_DATA BELOW_:
*** Begin section ***

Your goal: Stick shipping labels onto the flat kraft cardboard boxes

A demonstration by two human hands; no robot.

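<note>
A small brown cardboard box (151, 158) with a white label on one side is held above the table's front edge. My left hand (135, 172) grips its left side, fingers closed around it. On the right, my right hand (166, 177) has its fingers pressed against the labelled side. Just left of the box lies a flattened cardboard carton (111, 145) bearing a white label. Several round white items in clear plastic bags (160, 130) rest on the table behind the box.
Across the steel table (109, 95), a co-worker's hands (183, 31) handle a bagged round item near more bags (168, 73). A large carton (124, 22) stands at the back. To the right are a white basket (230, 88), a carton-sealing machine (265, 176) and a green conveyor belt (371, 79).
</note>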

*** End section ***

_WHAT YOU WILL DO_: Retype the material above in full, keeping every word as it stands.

_WRITTEN ANSWER_:
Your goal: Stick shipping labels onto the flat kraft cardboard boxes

A demonstration by two human hands; no robot.

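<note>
A small brown cardboard box (151, 158) with a white label on one side is held above the table's front edge. My left hand (135, 172) grips its left side, fingers closed around it. On the right, my right hand (166, 177) has its fingers pressed against the labelled side. Just left of the box lies a flattened cardboard carton (111, 145) bearing a white label. Several round white items in clear plastic bags (160, 130) rest on the table behind the box.
Across the steel table (109, 95), a co-worker's hands (183, 31) handle a bagged round item near more bags (168, 73). A large carton (124, 22) stands at the back. To the right are a white basket (230, 88), a carton-sealing machine (265, 176) and a green conveyor belt (371, 79).
</note>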

This output contains the full answer.